Hi Amit and Maxim, I could do with some guidance on optimising access to VHDs. I will explain a bit about where we are at present.
After the pig/hadoop process finishes we are left with some avro files on blob storage. These files are downloaded and read by a process that creates a set of files in our own format which the “database” runs off.
So for example we download networkdata_20130101_00000.avro and the process creates:
networkdata_20130101_00000.bin - consisting of structures representing the records from the avro file stored in a format which can be read into memory (or blitted directly if the data structure allows it)
networkdata_20130101_00000.bin.mmfidx - an index mapping the record number to an offset within the .bin file
and a series of files such as
networkdata_20130101_00000.bin.advertiserid.avl – which is a binary search tree index using certain properties as the key in this case the advertiserid and also mapping to an offset within the .bin file.
We have these files for the network data and also have the reference lookup data.
After the files are created they are added to 4 “master” vhds: one for the network data .bin files, one for the network data index files (mmfidx, avl etc), and equivalents for the reference data.
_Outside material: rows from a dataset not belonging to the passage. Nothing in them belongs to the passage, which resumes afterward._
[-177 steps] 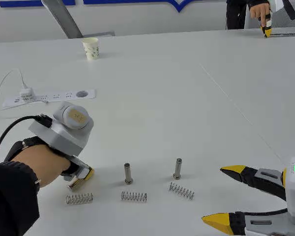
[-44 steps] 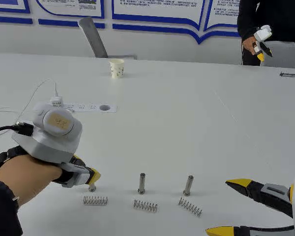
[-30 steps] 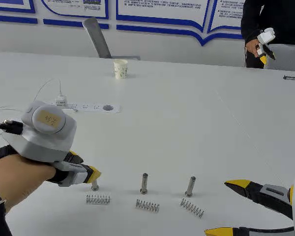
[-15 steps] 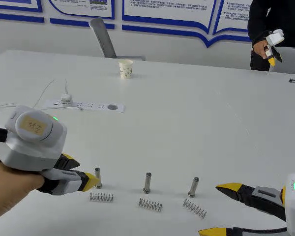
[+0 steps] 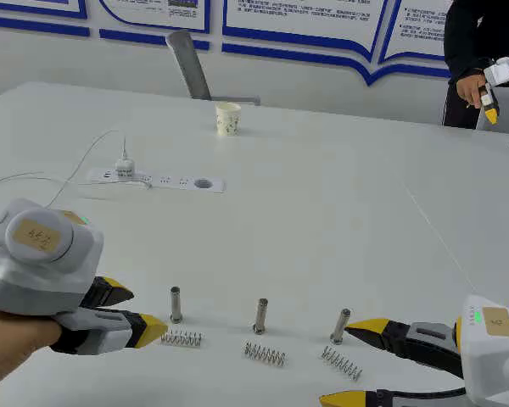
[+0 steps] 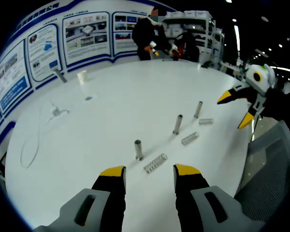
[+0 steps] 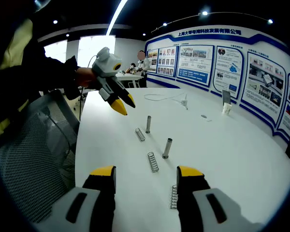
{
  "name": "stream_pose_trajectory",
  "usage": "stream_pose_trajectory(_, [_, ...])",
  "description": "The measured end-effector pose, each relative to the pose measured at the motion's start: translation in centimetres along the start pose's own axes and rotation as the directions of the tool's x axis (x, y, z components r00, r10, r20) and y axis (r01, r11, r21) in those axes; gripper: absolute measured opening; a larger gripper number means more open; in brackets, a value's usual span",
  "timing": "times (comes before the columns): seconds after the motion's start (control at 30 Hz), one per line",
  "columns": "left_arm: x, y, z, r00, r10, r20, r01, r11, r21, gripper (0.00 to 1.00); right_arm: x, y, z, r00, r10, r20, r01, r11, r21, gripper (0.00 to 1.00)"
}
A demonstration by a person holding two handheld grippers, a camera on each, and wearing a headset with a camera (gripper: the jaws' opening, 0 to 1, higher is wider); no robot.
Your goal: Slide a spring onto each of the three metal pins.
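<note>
- The white bench (image 5: pixel 322 212) carried the work.
- The left gripper (image 5: pixel 147 309) and right gripper (image 6: pixel 231 113) hovered at either end of the row, fingers wide and empty.
- Three metal pins (image 5: pixel 260 315) stood upright in a row.
- Three springs (image 5: pixel 265 354) lay loose, one beside each pin.

Office-style meeting room: a broad white tabletop (image 5: pixel 322 195), with a white power strip (image 5: pixel 157 179) and a white paper cup (image 5: pixel 228 119) ahead of the left gripper (image 5: pixel 148 309). Farther beyond are a grey chair back (image 5: pixel 191 72) and blue-and-white wall display boards (image 5: pixel 314 17).
</note>
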State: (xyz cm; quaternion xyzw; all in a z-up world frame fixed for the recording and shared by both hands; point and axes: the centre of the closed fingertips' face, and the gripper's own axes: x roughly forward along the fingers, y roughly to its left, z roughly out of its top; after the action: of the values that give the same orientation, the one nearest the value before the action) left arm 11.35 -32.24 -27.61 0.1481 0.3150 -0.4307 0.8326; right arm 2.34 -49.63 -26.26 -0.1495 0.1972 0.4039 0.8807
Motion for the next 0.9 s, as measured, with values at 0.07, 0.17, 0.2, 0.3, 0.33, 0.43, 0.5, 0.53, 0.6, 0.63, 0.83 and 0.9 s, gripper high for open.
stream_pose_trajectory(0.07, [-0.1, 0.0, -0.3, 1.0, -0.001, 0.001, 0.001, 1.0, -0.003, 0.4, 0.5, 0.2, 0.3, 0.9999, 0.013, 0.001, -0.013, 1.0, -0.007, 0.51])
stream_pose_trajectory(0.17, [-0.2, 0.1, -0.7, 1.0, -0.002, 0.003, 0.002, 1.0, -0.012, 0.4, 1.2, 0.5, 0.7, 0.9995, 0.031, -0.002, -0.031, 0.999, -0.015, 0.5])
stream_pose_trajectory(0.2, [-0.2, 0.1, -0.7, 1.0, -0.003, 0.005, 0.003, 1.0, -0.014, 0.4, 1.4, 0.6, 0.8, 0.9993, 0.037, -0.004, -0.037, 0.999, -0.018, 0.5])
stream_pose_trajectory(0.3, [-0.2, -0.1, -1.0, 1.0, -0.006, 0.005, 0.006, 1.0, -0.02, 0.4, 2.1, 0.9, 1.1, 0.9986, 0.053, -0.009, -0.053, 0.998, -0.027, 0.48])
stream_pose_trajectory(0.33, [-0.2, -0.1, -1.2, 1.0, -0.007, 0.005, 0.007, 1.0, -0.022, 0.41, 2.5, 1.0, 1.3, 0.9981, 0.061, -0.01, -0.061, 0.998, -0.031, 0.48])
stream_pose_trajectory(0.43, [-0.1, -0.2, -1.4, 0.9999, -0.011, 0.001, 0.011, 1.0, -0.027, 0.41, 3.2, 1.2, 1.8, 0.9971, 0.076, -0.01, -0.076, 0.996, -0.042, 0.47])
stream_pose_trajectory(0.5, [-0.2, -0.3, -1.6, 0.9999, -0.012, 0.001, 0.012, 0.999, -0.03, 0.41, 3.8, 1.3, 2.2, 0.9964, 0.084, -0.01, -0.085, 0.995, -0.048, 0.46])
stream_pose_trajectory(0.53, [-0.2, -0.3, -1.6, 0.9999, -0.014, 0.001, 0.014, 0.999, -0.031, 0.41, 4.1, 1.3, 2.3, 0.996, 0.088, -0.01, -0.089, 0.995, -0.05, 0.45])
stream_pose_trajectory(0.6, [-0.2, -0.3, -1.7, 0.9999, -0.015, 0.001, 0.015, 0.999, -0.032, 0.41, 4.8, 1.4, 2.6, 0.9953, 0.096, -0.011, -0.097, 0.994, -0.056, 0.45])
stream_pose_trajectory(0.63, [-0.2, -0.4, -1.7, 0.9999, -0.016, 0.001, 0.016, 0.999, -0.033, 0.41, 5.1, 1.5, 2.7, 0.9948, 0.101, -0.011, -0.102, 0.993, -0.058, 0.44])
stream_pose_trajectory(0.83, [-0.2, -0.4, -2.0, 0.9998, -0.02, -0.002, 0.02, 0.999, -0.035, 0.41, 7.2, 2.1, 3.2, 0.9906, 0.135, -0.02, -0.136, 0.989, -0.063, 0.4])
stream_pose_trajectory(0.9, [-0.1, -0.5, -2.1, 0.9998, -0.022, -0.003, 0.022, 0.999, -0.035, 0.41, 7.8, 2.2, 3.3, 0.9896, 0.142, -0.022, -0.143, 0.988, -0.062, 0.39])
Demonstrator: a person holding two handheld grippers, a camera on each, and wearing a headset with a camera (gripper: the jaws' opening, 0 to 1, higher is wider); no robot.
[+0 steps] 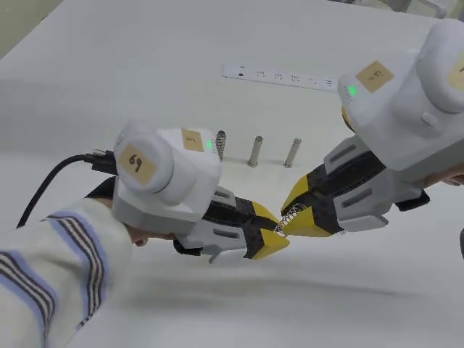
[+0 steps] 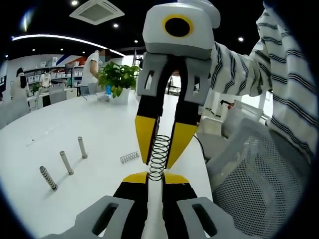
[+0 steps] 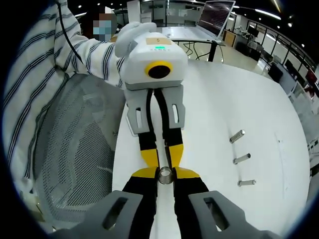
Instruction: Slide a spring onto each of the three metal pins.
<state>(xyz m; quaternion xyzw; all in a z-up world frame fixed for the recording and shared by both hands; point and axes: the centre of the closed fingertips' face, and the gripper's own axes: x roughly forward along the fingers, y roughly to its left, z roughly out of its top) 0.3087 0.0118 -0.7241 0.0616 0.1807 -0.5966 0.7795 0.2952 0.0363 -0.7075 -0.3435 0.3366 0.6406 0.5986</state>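
The spring is held off the table between the two claws, tip to tip. The left gripper has its jaws drawn close on one end and the right gripper pinches the other. One side should let go first, gripping low so the bore stays free. Then the coil can be lined up over a bare pin. In the head view the leftmost pin already wears one.

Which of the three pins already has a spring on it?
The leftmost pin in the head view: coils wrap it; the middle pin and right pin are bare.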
These vhds are snapshotted when the file uploads have completed.
The test dataset is in the 100s of GB range.
Currently we deliver the data service via 2 Extra Large web roles, each of which has their own 4 vhds cloned from the latest snapshot of the masters via cloudblob.CopyFromBlob. When each of the the vhds are mounted they are each assigned their own local resource to use as disk cache.
These roles access the individual files as memory mapped files/memory mapped views
The worker roles can be updated by hitting a url which instructs the nodes to update their own vhds by recloning the latest snapshots of the masters.
To warm the disk caches, I scan through all new files on the vhd (by comparing with a tracking file stored in the role’s local temp directory) and read the whole file in 4MB chunks (using a memory mapped stream) , which I hope transfers all of the “remote” vhd data into the local disk cache. However I have noticed that even after the warm has completed there is sometimes a lot of network IO fetching regions of the vhds which really slows down the service.
Can you shed any light on why the role’s local disk cache seems to be invalidated even though the files are immutable? Perhaps the disk cache doesn’t work the way I think it does?
Since there is this extra network activity I would like to optimise the actual reads from the vhds. Can you suggest what range we should look at for buffer size when creating the FileStream underlying the MemoryMappedFiles (from memory we are using this overload http://msdn.microsoft.com/en-us/library/7db28s3c.aspx) e.g the PageBlob pages are 512 bytes but I assume we want a much bigger buffer in order to reduce the number of actual requests / overall latency. At the moment I think we are using 32KB. Is there any guidance available?